WHAT IS BEING ASKED:
Using the entries below, write out the line with "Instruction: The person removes", the line with "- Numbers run", and every line in between, exactly as each is written.

Data records
· · · ·
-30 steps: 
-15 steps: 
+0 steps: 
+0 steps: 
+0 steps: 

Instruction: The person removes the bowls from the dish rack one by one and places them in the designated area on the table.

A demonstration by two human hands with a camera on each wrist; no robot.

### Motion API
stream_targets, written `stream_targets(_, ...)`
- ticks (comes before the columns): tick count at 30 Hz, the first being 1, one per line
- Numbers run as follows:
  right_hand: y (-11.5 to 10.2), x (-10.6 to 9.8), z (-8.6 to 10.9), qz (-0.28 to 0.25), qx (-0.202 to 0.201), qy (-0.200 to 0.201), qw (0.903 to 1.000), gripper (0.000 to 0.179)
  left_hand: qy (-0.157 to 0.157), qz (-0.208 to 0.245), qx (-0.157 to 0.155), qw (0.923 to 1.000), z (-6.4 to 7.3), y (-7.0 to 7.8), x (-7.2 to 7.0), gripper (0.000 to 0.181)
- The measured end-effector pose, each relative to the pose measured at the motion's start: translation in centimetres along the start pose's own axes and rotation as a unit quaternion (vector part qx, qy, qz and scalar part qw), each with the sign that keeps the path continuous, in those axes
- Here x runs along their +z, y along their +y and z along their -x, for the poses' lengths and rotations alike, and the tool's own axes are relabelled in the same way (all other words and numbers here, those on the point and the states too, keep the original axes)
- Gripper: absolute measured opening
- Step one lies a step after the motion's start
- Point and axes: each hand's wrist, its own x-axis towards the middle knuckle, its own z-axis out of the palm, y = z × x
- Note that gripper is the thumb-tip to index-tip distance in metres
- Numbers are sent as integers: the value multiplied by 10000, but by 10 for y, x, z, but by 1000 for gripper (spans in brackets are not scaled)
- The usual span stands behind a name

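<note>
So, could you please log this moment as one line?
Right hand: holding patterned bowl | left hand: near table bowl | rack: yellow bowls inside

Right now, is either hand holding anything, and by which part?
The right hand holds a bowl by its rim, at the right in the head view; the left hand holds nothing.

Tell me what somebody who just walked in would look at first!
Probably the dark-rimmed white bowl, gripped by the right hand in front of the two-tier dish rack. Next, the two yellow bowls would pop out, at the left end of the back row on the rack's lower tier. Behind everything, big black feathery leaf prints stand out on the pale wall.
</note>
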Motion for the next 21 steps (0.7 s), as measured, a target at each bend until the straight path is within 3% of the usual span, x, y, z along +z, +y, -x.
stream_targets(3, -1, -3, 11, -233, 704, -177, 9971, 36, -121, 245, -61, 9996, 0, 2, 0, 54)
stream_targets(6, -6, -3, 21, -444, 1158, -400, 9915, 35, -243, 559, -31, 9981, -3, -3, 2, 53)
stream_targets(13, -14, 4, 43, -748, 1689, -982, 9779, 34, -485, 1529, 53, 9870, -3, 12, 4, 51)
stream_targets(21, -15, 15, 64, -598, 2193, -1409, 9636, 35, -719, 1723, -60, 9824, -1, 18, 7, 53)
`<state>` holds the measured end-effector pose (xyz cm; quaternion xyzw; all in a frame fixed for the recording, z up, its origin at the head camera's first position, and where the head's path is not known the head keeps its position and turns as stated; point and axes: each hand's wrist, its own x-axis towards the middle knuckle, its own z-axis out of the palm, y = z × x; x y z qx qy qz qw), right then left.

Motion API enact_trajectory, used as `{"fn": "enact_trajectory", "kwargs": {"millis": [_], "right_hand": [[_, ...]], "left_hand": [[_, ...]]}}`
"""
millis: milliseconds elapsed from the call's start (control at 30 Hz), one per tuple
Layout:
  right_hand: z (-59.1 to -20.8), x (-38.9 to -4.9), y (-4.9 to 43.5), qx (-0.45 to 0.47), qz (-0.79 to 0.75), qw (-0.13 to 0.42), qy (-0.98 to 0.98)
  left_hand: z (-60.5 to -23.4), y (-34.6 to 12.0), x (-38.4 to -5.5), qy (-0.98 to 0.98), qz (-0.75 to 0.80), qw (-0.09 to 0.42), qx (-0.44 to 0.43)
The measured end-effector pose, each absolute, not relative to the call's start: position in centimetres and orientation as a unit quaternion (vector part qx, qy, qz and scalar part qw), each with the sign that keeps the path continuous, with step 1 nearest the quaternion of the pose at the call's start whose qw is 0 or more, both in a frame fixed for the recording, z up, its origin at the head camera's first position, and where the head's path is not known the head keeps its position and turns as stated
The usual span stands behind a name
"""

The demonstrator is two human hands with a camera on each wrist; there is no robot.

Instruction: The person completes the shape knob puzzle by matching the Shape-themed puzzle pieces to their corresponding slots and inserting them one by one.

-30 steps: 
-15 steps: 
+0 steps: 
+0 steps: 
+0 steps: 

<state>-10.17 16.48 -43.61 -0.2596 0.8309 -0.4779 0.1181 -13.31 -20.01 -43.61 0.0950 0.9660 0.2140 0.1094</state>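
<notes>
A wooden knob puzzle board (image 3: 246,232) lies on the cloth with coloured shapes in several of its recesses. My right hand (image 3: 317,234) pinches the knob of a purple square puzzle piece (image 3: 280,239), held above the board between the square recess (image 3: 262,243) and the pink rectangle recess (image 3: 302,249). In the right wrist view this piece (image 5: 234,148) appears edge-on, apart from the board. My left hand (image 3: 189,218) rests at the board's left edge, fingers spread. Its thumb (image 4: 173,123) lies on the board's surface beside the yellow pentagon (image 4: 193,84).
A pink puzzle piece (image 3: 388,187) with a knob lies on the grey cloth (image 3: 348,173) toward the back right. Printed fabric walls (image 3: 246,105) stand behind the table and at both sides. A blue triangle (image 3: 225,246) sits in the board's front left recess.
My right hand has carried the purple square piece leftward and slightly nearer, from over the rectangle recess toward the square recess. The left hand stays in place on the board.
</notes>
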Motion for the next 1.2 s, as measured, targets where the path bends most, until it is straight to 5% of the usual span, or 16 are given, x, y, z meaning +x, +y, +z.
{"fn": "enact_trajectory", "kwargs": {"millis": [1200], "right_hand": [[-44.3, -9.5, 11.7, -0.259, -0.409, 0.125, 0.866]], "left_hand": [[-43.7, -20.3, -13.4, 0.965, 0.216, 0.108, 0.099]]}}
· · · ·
RESULT:
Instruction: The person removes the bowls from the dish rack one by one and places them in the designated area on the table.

A demonstration by two human hands with a camera on each wrist; no robot.

### Motion API
stream_targets, written `stream_targets(_, ...)`
- ticks (comes before the columns): tick count at 30 Hz, the first being 1, one per line
- Numbers run as follows:

This exercise has now been finished.